▶ _PROBLEM STATEMENT_
Please restate, word for word, the lines below that begin at the one with "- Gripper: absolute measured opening" and end at the one with "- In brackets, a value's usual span". Leave out all other lines.

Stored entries
· · · · ·

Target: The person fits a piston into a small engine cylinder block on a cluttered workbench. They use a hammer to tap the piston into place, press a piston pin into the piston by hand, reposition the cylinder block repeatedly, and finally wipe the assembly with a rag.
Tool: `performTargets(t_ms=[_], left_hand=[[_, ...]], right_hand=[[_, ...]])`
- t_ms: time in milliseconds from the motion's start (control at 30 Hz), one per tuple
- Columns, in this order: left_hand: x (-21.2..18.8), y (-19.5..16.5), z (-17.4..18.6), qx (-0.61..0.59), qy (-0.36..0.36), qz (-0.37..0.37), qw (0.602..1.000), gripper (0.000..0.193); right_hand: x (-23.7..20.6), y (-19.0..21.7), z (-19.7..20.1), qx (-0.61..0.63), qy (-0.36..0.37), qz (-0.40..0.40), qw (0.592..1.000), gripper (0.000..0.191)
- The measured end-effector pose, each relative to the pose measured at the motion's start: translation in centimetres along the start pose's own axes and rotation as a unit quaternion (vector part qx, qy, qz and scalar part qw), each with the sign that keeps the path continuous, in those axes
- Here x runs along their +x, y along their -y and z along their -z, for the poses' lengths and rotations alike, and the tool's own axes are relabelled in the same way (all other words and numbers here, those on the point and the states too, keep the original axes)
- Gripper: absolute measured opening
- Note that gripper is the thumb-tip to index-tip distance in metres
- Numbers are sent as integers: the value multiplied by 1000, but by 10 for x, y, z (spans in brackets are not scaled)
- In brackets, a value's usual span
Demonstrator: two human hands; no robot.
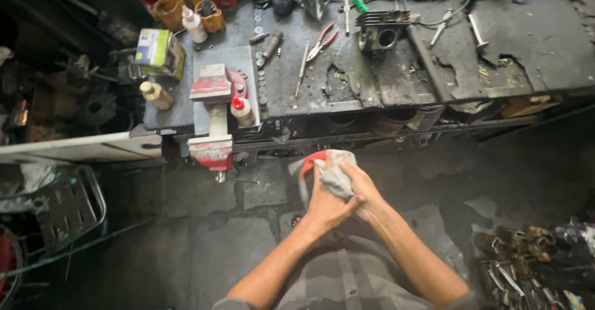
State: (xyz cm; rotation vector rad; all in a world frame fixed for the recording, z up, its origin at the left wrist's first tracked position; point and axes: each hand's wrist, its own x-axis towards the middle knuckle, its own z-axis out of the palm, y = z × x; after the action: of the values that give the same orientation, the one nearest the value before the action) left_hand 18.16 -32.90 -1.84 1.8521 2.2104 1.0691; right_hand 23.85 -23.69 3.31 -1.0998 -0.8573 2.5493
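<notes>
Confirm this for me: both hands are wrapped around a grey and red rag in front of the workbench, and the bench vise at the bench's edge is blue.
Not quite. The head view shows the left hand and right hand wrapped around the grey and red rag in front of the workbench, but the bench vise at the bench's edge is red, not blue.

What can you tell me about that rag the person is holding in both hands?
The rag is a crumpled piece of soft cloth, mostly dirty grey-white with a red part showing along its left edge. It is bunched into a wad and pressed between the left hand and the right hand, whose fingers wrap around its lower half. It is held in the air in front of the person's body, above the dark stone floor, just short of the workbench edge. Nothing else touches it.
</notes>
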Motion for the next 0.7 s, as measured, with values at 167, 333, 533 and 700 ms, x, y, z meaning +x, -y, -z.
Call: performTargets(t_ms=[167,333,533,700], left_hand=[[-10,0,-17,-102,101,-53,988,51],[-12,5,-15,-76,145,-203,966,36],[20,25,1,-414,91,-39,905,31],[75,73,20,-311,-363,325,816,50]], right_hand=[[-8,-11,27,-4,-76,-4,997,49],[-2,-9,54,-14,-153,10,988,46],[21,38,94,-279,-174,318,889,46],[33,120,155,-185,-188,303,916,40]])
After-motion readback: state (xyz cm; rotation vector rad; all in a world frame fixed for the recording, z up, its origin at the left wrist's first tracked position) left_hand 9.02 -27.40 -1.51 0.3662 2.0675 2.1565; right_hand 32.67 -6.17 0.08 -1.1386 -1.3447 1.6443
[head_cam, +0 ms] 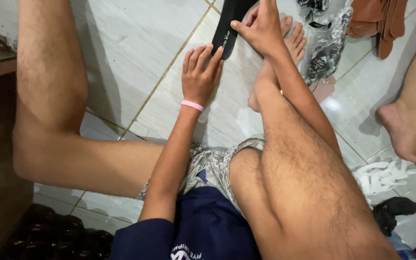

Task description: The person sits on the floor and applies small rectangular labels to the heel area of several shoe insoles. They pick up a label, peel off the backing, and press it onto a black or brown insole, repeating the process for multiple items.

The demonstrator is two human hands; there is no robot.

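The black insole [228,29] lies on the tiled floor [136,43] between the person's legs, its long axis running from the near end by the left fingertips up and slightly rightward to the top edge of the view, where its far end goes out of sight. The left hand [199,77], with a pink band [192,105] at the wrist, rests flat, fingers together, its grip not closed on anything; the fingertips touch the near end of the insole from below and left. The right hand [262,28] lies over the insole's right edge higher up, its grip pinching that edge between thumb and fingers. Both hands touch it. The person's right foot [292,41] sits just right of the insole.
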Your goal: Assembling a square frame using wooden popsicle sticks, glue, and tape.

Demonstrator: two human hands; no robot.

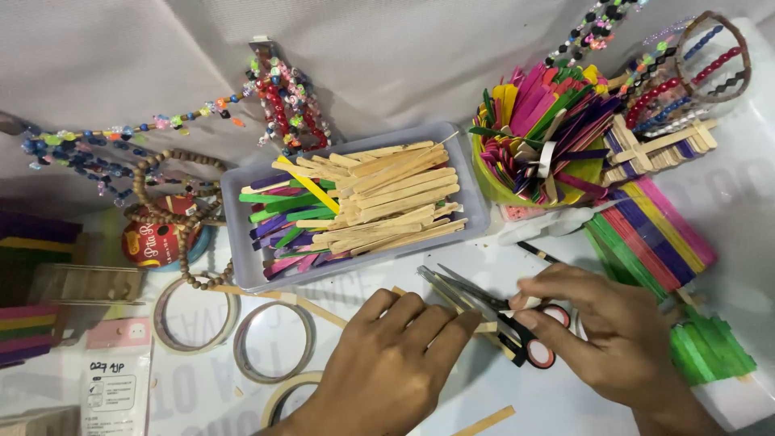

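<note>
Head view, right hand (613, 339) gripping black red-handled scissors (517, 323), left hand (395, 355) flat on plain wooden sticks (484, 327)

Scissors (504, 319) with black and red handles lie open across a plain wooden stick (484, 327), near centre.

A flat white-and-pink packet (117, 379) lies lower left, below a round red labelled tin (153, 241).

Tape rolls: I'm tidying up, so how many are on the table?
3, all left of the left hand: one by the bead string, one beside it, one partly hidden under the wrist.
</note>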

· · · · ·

▶ _OUTPUT OF THE TASK_
- Gripper: absolute measured opening
- Note that gripper is the thumb-tip to index-tip distance in metres
- Numbers are sent as integers: the value multiplied by 1000, but by 10 for x, y, z (spans in brackets are not scaled)
- In brackets, a value's usual span

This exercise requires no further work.